Task directions | Nothing outside the range is wanted. Repeat exactly the lines below from the one with "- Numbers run" through the one with "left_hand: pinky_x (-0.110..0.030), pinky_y".

Collected material |
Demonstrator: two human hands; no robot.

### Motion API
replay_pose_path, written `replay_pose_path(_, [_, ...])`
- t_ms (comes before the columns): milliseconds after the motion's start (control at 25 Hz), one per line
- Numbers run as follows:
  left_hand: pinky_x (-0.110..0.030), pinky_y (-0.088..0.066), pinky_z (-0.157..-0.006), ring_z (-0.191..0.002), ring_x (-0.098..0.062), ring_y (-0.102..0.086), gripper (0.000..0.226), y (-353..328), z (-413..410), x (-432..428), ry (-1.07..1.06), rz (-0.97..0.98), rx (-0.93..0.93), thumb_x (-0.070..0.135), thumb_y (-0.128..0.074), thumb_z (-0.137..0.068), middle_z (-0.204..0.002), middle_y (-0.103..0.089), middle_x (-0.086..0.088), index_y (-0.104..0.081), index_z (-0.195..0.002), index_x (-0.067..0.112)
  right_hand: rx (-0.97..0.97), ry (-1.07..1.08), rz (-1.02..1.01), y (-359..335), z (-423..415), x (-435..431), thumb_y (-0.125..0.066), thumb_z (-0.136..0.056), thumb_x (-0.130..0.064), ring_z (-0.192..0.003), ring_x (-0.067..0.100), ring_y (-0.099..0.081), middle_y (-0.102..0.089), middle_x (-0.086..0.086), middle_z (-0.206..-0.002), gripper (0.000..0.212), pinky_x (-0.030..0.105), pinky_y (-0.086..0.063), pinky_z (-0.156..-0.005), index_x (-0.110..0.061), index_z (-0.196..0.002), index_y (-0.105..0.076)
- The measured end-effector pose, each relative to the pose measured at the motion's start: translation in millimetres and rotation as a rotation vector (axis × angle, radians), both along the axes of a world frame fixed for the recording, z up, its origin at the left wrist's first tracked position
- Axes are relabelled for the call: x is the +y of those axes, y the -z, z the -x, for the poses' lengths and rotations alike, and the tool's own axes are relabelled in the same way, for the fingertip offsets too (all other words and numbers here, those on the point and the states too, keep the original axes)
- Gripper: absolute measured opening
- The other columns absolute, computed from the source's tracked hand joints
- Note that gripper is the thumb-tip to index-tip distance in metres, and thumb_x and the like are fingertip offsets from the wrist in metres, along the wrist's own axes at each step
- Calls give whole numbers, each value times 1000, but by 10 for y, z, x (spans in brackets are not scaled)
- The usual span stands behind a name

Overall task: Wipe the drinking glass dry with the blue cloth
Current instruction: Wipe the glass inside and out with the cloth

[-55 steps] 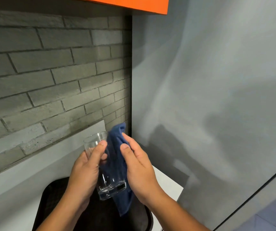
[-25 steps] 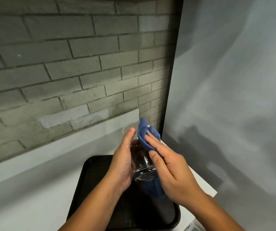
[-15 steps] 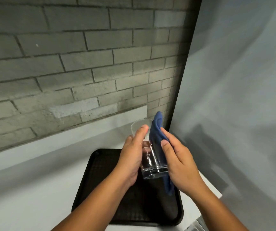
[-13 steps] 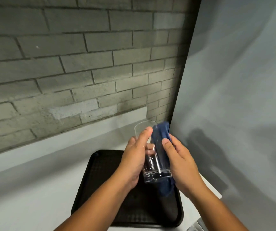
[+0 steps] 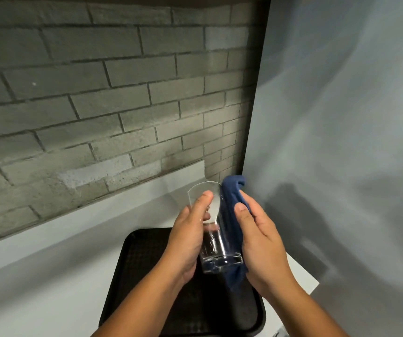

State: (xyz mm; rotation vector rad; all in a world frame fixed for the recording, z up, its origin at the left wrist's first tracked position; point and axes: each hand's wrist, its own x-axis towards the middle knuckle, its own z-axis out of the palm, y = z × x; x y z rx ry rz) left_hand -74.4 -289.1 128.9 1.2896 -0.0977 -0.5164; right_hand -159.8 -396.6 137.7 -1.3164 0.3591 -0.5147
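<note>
A clear drinking glass (image 5: 213,242) is held in the air above a black tray, its mouth pointing up and slightly away from me. My left hand (image 5: 187,242) grips its left side, thumb near the rim. A blue cloth (image 5: 230,212) lies against the right side of the glass from rim to base, with a corner hanging below. My right hand (image 5: 260,242) presses the cloth onto the glass; its fingers behind the cloth are hidden.
The black tray (image 5: 147,283) sits on a white counter (image 5: 49,288). A grey brick wall (image 5: 98,105) stands behind it and a plain grey wall (image 5: 341,142) closes the right side. The counter's right edge ends just past the tray.
The cloth and my right hand have shifted up and down along the glass's side. Both hands and the glass stay above the tray, and the view has drifted slightly.
</note>
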Motion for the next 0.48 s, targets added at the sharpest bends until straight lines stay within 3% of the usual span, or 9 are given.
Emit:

Your solution |
- Numbers run as follows:
  left_hand: pinky_x (-0.110..0.030), pinky_y (-0.088..0.066), pinky_z (-0.157..-0.006), ring_z (-0.191..0.002), ring_x (-0.098..0.062), ring_y (-0.102..0.086), gripper (0.000..0.226), y (-353..328), z (-413..410), x (-432..428), ry (-1.07..1.06), rz (-0.97..0.98), rx (-0.93..0.93), thumb_x (-0.070..0.135), thumb_y (-0.128..0.074), thumb_z (-0.137..0.068), middle_z (-0.204..0.002), middle_y (-0.103..0.089), middle_x (-0.086..0.088), index_y (-0.104..0.081), index_z (-0.195..0.002), index_x (-0.067..0.112)

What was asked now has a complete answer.